Penang Hill: Penang's highest point has lush hiking trails all the way down to the botanical gardens and the world's steepest funicular railway. Its new eco-park, The Habitat, aims to promote environmental consciousness and conservation awareness tourism.
Balik Pulau: This area in the south of Penang is filled with durian farms, Chinese stilt villages and a few decent beaches. It's also home to Ghee Hup Farm, Penang's biggest nutmeg producer.

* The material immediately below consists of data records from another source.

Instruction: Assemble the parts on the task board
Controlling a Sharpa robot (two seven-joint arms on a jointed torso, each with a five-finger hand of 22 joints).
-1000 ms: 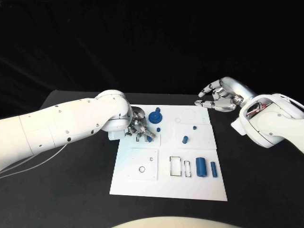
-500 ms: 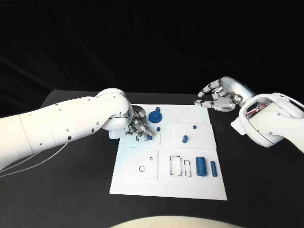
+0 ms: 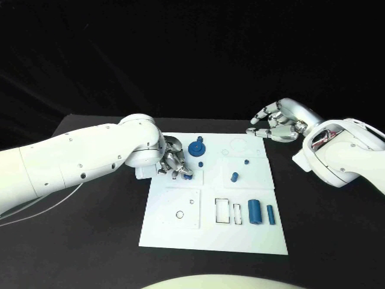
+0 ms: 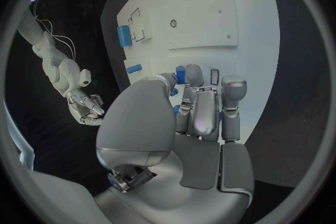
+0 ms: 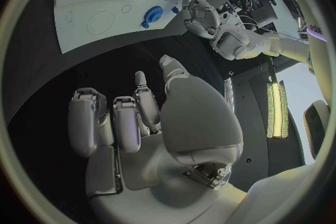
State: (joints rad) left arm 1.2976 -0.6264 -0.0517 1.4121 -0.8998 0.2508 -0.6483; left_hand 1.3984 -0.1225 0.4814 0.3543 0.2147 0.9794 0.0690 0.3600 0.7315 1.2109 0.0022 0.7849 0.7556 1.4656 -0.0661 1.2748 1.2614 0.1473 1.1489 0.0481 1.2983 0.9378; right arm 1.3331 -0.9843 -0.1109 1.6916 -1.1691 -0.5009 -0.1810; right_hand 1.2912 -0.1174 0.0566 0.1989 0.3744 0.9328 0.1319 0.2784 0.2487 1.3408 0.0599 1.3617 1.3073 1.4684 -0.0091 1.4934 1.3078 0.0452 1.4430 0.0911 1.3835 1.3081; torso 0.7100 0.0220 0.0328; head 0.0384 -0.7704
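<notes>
Now the left robot hand (image 3: pixel 176 162) rests fingers-down on the white task board (image 3: pixel 215 232) near its far left corner, fingers curled around a small blue part (image 4: pixel 180 72); whether it truly grips it I cannot tell. The right robot hand (image 3: pixel 275 125) hovers over the black tabletop (image 3: pixel 88 241) beyond the board's far right corner, fingers loosely apart, holding nothing. Two blue cylinders (image 3: pixel 255 211) lie near the board's right edge.
</notes>
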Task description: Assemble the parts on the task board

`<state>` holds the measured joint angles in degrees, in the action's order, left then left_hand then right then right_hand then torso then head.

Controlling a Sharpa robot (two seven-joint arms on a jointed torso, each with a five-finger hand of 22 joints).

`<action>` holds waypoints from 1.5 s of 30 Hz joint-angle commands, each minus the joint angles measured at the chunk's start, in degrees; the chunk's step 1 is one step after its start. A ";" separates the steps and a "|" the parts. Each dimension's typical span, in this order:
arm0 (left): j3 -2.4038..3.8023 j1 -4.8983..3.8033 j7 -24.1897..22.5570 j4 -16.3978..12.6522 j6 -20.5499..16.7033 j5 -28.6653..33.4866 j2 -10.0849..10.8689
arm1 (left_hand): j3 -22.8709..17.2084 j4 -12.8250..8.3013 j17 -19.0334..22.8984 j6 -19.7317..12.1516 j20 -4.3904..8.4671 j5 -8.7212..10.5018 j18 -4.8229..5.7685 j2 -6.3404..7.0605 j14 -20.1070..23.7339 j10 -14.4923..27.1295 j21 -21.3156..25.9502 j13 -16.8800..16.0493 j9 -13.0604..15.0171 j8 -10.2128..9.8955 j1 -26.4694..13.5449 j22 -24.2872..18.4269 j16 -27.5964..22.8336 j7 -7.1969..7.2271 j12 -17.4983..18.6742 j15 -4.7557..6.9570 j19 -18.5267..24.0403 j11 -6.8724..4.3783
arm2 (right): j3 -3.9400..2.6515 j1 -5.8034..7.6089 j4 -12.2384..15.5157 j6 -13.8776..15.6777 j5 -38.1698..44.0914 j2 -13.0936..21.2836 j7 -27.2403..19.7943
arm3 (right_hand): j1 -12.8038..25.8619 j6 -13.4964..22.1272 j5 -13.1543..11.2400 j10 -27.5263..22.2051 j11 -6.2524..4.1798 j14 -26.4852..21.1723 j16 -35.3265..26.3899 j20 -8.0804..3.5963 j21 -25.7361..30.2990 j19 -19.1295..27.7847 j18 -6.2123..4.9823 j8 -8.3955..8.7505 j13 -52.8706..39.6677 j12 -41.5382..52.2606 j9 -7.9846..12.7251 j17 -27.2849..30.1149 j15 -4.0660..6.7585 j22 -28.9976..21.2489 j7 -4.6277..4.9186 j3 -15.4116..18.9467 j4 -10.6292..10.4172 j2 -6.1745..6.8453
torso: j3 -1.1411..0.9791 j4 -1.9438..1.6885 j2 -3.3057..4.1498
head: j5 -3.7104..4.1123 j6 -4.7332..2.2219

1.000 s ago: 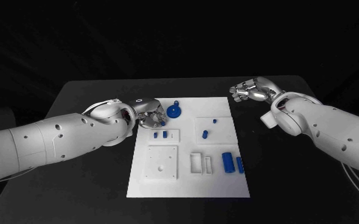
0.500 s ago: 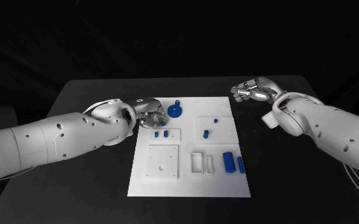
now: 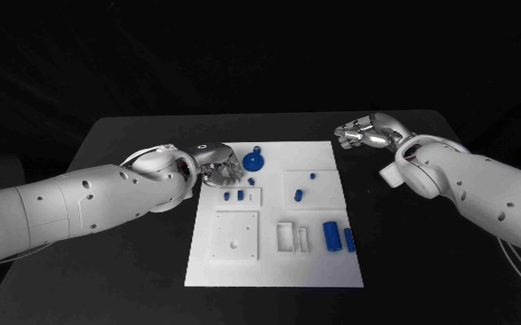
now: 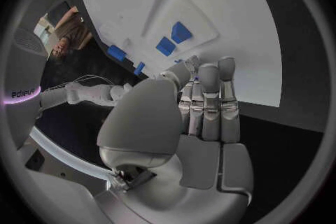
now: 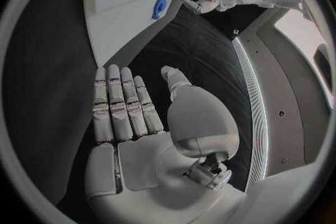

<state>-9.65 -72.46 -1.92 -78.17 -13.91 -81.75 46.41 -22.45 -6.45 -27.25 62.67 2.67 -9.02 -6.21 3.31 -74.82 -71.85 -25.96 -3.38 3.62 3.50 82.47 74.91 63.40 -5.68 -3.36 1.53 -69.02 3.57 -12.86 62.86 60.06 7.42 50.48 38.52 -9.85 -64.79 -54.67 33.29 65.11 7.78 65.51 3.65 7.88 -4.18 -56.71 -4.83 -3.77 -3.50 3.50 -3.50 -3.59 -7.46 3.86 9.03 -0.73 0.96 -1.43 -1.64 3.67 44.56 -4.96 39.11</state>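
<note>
I see the task board (image 3: 274,265) lying in the middle of the black surface (image 3: 130,265), in the centre of the head frame. My left robot hand (image 3: 219,172) sits at the board's upper left edge, beside a round blue part (image 3: 253,162) near the top of the board. In the left wrist view its fingers (image 4: 210,102) lie straight and side by side with nothing between them and the thumb, so I read it as open and empty. My right robot hand (image 3: 363,132) is off the board, over the dark surface just beyond its upper right corner. The right wrist view shows its fingers (image 5: 119,103) extended flat, thumb apart, holding nothing. Two longer blue parts (image 3: 338,237) lie at the board's lower right, and small blue pieces (image 3: 233,195) sit in the recessed block left of centre.
</note>
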 commanded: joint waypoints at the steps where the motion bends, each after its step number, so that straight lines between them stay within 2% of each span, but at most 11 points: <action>1: -0.01 0.05 -0.84 0.09 -0.46 0.51 -0.13 | -0.35 -0.06 -0.05 -0.25 -0.01 0.10 -0.99 0.56 -0.39 0.27 0.12 -0.03 -0.05 0.05 -0.16 1.18 -0.25 -0.11 0.05 0.06 -0.25 -0.15 | -0.05 -0.03 0.04 -0.35 -0.24 0.04 -0.46 | 0.46 -0.32 0.37 -0.03 -0.33 -0.22 -0.15 -0.10 0.00 0.07 -0.22 0.29 0.08 -0.15 -0.02 0.07 0.04 -0.07 -0.05 -0.38 -0.04 0.02 | 0.02 -0.01 -0.01 | 0.00 -0.11; 11: 0.01 0.05 -0.85 0.38 -1.37 0.71 -0.06 | -0.45 0.00 -0.05 -0.47 0.00 0.17 -0.98 0.71 -0.40 0.30 0.12 -0.03 -0.07 0.01 -0.07 1.19 -0.36 -0.11 0.05 0.05 -0.24 -0.13 | -0.05 -0.04 0.05 -0.34 -0.25 0.10 -0.47 | 0.46 -0.32 0.37 -0.03 -0.33 -0.22 -0.15 -0.10 0.00 0.07 -0.22 0.29 0.08 -0.15 -0.02 0.07 0.04 -0.07 -0.05 -0.38 -0.04 0.02 | 0.05 -0.04 -0.01 | -0.01 -0.21; 15: 0.12 0.02 -1.37 0.56 -3.09 1.40 0.09 | -0.04 0.36 0.06 -0.75 -0.15 0.73 -0.85 1.76 -0.01 0.78 0.45 -0.03 -0.06 0.04 -0.61 1.03 -0.69 -0.11 0.03 -0.08 -0.07 -0.03 | -0.05 -0.04 0.02 -0.29 -0.25 0.19 -0.46 | 0.46 -0.32 0.37 -0.03 -0.33 -0.22 -0.15 -0.10 0.00 0.07 -0.22 0.29 0.08 -0.15 -0.02 0.07 0.04 -0.07 -0.05 -0.38 -0.04 0.02 | 0.05 -0.06 -0.04 | 0.06 -0.20; 17: 0.21 0.00 -1.64 0.56 -3.67 1.69 0.14 | 1.99 1.52 0.15 -1.05 -0.50 0.81 -0.54 3.73 0.36 1.70 1.29 -0.02 -0.04 0.08 -2.59 0.49 -0.92 -0.45 0.04 -0.38 0.02 0.23 | -0.05 -0.04 -0.01 -0.25 -0.25 0.22 -0.48 | 0.46 -0.32 0.37 -0.03 -0.33 -0.22 -0.15 -0.10 0.00 0.07 -0.22 0.29 0.08 -0.15 -0.02 0.07 0.04 -0.07 -0.05 -0.38 -0.04 0.02 | 0.06 -0.02 -0.05 | 0.12 -0.24; 20: 0.59 -0.14 -2.00 0.51 -4.39 2.03 0.14 | 5.69 3.50 0.28 -1.35 -0.61 1.42 -0.10 4.77 0.55 1.84 3.47 -0.03 -0.05 0.05 -2.66 -0.97 -1.01 -0.12 0.04 -0.45 -0.87 0.23 | -0.05 -0.05 -0.03 -0.20 -0.25 0.26 -0.48 | 0.46 -0.32 0.37 -0.03 -0.33 -0.22 -0.15 -0.10 0.00 0.07 -0.22 0.29 0.08 -0.15 -0.02 0.07 0.04 -0.07 -0.05 -0.38 -0.04 0.02 | 0.05 0.00 -0.04 | 0.04 -0.42; 22: 0.80 -0.34 -2.10 0.41 -4.64 2.14 0.15 | 8.39 4.92 0.42 -1.23 -0.53 2.26 0.14 4.55 0.50 1.68 5.03 -0.05 -0.04 0.06 -1.35 -1.77 -1.05 -0.29 0.02 -0.41 -1.75 0.23 | -0.05 -0.05 -0.03 -0.16 -0.25 0.27 -0.48 | 0.36 -0.30 0.34 -0.06 -0.33 -0.24 -0.15 -0.09 -0.01 0.07 -0.23 0.29 0.08 -0.15 -0.02 0.07 0.03 -0.06 -0.03 -0.31 0.04 -0.01 | 0.02 -0.01 -0.01 | 0.00 -0.49; 26: 1.09 -1.12 -2.12 0.11 -4.92 2.26 0.23 | 9.97 6.12 0.53 -1.04 -0.53 2.24 0.19 4.56 0.62 1.43 6.43 -0.05 -0.03 0.08 0.21 -1.09 -0.99 -0.37 0.02 -0.41 -2.30 0.20 | -0.05 -0.05 0.01 0.01 -0.25 0.28 -0.51 | -0.13 -0.33 0.01 -0.06 -0.35 -0.22 -0.15 -0.11 -0.01 0.07 -0.23 0.29 0.08 -0.15 -0.01 0.07 0.05 -0.06 -0.04 -0.59 0.52 0.05 | -0.02 0.00 -0.02 | 0.13 -0.61; 35: 1.32 -2.90 -2.17 -1.79 -2.55 2.02 0.51 | 8.80 3.65 0.36 3.27 0.24 0.97 0.58 2.56 0.99 -1.79 5.99 -0.09 0.10 0.13 3.12 1.10 -0.77 -0.17 -0.28 0.33 -1.64 -0.73 | -0.05 -0.05 0.39 1.32 0.85 0.18 -1.21 | -3.16 -2.22 -6.17 0.40 -0.59 0.26 -0.17 -0.40 -0.09 -0.43 -0.21 0.29 0.15 -0.22 -0.04 0.08 0.31 -0.06 -0.14 -5.90 6.83 0.84 | -0.03 0.02 0.01 | 0.34 -0.62; 38: 1.33 -3.15 -2.01 -2.47 -1.38 1.76 0.40 | 9.12 2.88 0.29 4.30 0.45 1.00 0.77 1.73 1.16 -2.48 5.55 -0.10 0.11 0.09 3.07 1.36 -0.64 0.05 -0.28 0.51 -1.26 -1.02 | -0.05 -0.05 1.08 1.98 2.47 0.18 -1.52 | -4.83 -4.35 -9.62 1.94 -1.32 1.98 -0.04 -1.06 -0.58 -1.84 -0.46 0.16 0.18 -0.26 -0.16 -0.06 1.09 0.05 -0.75 -10.30 10.24 1.28 | -0.01 0.01 0.02 | 0.30 -0.63; 41: 1.34 -3.24 -2.11 -2.84 -0.38 1.59 0.33 | 9.33 2.28 0.26 5.40 0.58 0.97 0.83 1.21 1.13 -3.45 5.24 -0.14 0.23 0.28 3.30 1.37 -0.57 0.28 -0.46 0.69 -1.11 -1.40 | -0.05 -0.05 1.77 2.30 4.01 0.17 -1.66 | -4.46 -5.93 -11.18 2.95 -1.64 3.20 -0.10 -1.74 -0.69 -3.03 -0.24 0.22 0.17 -0.25 -0.24 -0.13 1.56 -0.03 -1.00 -14.49 12.68 1.97 | 0.00 0.01 0.00 | 0.30 -0.87; 45: 1.34 -3.29 -2.42 -3.04 1.05 1.36 0.22 | 10.12 0.88 0.26 7.09 0.98 0.80 1.08 0.29 1.22 -4.64 4.43 -0.12 0.22 0.09 3.68 1.44 -0.60 0.47 -0.29 1.02 -0.62 -1.73 | -0.05 -0.05 2.53 2.67 6.42 0.17 -1.76 | -5.03 -7.20 -12.62 4.08 -2.12 5.09 0.09 -2.57 -1.25 -4.71 -0.48 0.05 0.12 -0.16 -0.33 -0.43 2.41 0.13 -1.28 -17.25 14.58 2.07 | -0.02 -0.05 -0.02 | 0.36 -0.84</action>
<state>-8.34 -75.67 -3.37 -81.04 -15.65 -79.94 46.76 -12.41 -5.31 -26.93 69.56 3.51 -7.92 -5.60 4.05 -73.58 -76.13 -21.32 -3.50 3.89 3.62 86.25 74.94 62.56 -5.18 -3.77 2.14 -69.79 1.85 -12.87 62.83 62.29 9.00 53.24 38.71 -10.64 -69.51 -61.59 20.85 68.88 5.56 70.28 3.65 5.32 -5.24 -61.05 -4.83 -3.76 -3.38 3.50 -3.78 -3.97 -5.06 3.91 7.75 -17.57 15.42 0.26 -1.64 3.68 44.54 -4.64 38.29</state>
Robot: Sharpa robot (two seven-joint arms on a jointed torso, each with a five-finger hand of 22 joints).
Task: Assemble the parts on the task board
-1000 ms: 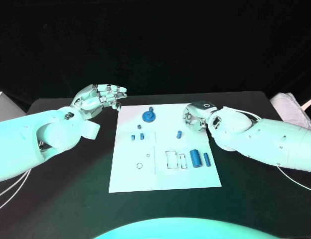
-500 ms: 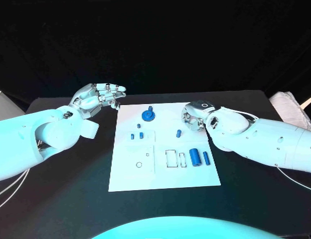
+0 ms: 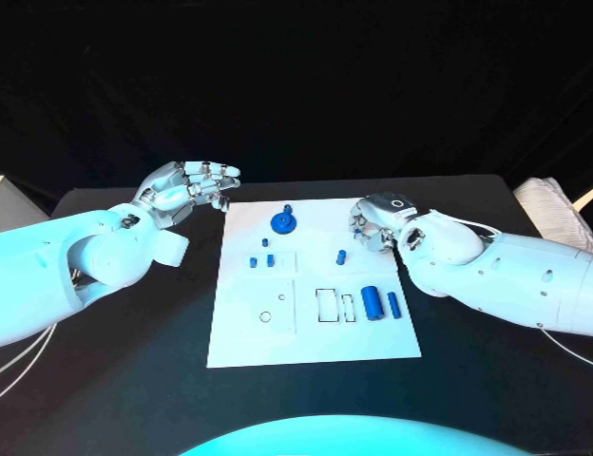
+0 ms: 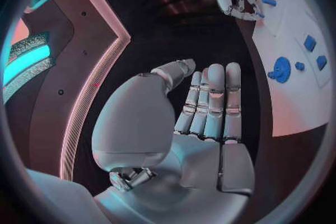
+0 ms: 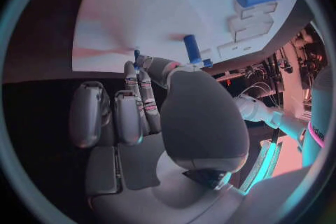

The popular spice has been cultivated for centuries on Penang.
Hin Bus Depot: Penang's growing local art scene is based out of this former parking lot turned decadent chic art and dining space in George Town.
Potehi: One of Penang's dying traditions, traditional Hokkien glove puppet theater is kept alive by just four troupes.
Ancient stick-fighting: Penang has been preserving silambam nillaikalakki, a traditional Dravidian Indian stick-fighting martial art transplanted from Tamil Nadu, since 1936. Visitors can study silambam for free on the top of Balai Rakyat Tun Sardoon, a community hall tucked away in Gelugor district.
Penang punk: Punk rock, metal and alternative music thrive at Penang bar Soundmaker, one of Asia's best underground clubs.
Thaipusam: Punk rockers have got nothing on Thaipusam devotees, seen here with ropes hooked into their bare backs. This wild eight-kilometer procession from George Town to Penang Hill's flanks commemorates the fight between Lord Murugan and the demon Soorapadam.
Multi-ethnic artisans: Penang is home to a series of old shops where multi-ethnic artisans hand-craft traditional goods, including Muslim skullcaps, Chinese signboards, metal anchors, rattan furniture and paper effigies for Taoist ritual burning.
Hungry Ghost Festival: According to legend, during the seventh month of the Lunar year, King of Hell Tai Su Yah opens the gates of the netherworld, unleashing the dead upon the Earth. Penang's lanes and street corners fill up with lean-tos housing impromptu shrines, each adorned with one watchful paper statue of Tai Su Yah.